• 木津宗詮

売茶翁筆一行 更上一層楼(さらにろうのいっそうをのぼる)



  更上一層楼

    高遊外(印)


 流れるような見事な筆使い。まことに力強い躍動感のある墨跡です。出典は中国・唐の詩人王之渙(おうしかん)の「登鸛雀楼(かんじゃくろうにのぼる)」です。


  白日依山尽

  黄河入海流

  慾窮千里目

  更上一層楼


  白日は山に依って尽き

黄河は海に入って流れ

  千里の目を窮めんと欲し

  更に楼の一層を上る


 楼の上から西を望めばあかあかと輝く夕日が沈もうとしている。黄河がはるかかなたの海へ流れこんでいる。このすばらしい眺望に心がひかれ千里のかなたまでもっと見てみたい。もっと遠くまで眺めたい。さらにもう一階上に登ってみることにしよう。

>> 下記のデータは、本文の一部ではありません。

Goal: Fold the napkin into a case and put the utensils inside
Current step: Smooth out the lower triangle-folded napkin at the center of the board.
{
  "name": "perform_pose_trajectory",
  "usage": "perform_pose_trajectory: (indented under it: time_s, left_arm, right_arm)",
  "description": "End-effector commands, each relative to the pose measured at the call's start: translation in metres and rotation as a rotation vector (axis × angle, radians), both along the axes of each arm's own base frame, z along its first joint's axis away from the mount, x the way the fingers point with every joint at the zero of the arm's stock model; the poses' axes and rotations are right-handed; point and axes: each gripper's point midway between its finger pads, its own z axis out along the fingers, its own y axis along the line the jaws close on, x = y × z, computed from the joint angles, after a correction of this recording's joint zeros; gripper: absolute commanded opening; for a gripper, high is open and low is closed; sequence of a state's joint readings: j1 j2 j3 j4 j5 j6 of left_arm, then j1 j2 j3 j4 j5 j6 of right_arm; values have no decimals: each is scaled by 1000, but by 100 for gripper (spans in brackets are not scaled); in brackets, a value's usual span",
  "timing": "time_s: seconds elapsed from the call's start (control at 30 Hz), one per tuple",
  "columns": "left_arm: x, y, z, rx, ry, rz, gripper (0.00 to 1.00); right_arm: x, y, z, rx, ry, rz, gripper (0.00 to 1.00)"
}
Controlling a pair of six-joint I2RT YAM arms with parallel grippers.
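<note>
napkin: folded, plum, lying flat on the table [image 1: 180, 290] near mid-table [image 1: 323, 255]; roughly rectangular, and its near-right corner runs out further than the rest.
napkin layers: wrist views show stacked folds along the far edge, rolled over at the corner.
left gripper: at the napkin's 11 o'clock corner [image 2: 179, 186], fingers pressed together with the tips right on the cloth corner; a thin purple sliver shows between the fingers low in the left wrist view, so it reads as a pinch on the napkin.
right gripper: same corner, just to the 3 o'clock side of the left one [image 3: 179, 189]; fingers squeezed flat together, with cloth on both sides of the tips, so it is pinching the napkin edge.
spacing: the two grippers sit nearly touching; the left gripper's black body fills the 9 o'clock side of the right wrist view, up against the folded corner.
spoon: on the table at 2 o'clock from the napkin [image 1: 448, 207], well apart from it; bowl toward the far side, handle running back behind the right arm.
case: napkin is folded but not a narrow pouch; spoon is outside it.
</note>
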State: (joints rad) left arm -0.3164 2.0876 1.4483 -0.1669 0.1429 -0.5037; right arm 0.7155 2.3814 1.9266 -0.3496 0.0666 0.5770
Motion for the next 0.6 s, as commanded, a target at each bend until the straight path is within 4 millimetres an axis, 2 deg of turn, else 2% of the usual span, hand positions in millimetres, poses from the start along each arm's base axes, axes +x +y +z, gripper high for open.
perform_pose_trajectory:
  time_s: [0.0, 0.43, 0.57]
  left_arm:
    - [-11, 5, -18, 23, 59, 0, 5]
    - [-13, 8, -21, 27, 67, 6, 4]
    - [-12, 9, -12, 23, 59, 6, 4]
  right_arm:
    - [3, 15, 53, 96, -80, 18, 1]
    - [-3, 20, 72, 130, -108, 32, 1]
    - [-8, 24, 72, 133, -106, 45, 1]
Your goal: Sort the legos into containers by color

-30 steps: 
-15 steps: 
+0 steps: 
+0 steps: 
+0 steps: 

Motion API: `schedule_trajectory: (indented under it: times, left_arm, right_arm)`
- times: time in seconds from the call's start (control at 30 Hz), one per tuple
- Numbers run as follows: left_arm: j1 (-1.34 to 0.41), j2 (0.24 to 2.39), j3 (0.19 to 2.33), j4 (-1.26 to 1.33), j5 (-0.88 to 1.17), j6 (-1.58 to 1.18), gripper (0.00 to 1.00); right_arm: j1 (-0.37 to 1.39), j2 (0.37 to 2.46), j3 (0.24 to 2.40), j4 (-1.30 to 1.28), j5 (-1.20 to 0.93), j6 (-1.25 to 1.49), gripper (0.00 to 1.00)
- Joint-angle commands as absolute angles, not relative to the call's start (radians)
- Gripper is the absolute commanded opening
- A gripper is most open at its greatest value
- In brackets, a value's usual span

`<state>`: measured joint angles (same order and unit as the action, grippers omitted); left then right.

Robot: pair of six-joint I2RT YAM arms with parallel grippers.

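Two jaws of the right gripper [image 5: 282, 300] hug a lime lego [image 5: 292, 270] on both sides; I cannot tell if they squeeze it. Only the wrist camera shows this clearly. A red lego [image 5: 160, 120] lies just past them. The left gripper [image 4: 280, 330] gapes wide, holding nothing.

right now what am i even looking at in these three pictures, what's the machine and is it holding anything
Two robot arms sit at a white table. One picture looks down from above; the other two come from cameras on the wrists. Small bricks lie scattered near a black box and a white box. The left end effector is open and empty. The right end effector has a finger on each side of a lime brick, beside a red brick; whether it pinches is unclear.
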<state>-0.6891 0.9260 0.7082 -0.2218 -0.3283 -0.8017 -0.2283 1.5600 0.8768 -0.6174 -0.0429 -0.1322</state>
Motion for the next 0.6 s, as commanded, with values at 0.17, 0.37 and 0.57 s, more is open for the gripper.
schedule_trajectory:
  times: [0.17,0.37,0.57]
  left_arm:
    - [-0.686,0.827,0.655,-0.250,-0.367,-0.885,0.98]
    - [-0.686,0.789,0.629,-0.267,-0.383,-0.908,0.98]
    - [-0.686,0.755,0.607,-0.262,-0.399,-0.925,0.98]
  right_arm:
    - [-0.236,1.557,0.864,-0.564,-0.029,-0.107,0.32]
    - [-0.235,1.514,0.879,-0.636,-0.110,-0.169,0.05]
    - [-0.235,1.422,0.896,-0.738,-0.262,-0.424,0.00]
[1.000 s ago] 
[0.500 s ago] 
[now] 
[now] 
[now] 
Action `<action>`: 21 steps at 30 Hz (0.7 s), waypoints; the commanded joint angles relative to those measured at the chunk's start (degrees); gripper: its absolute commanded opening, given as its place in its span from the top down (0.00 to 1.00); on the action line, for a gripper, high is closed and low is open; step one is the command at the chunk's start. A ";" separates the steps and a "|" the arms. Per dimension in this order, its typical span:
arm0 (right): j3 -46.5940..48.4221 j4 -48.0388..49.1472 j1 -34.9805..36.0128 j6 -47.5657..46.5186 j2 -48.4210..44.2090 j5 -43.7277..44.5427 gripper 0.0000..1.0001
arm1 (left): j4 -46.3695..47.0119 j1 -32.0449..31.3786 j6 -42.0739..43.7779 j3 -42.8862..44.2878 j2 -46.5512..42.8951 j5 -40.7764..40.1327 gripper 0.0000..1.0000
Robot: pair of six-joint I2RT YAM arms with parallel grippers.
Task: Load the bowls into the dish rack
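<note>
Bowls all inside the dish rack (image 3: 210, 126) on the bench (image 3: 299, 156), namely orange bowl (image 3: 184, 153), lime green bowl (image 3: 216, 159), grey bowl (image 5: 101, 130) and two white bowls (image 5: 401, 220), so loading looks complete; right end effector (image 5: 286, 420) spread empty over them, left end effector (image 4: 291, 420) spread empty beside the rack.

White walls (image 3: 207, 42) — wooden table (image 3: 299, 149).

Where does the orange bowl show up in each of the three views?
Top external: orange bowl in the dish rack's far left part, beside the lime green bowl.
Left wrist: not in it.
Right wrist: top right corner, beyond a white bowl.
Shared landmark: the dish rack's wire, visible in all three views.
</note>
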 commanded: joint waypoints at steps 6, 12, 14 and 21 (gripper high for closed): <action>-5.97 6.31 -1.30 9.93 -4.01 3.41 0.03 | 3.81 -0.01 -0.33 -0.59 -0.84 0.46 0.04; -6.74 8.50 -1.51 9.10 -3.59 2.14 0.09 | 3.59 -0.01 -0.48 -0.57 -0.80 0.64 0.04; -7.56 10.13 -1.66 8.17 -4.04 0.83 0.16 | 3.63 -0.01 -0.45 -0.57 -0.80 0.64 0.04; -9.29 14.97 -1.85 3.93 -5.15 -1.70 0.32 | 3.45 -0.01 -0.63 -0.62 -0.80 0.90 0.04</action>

 もう一層登ると、きっと夕日に染められてキラキラと輝いている黄河が見えたことでしょう。遠くまで見渡すなら、もっと上に登る必要があります。物事を広く識るためには、努力して自分が向上する必要があります。努力して自分が向上すれば、まちがいなく広い視野で周りを見渡せることができます。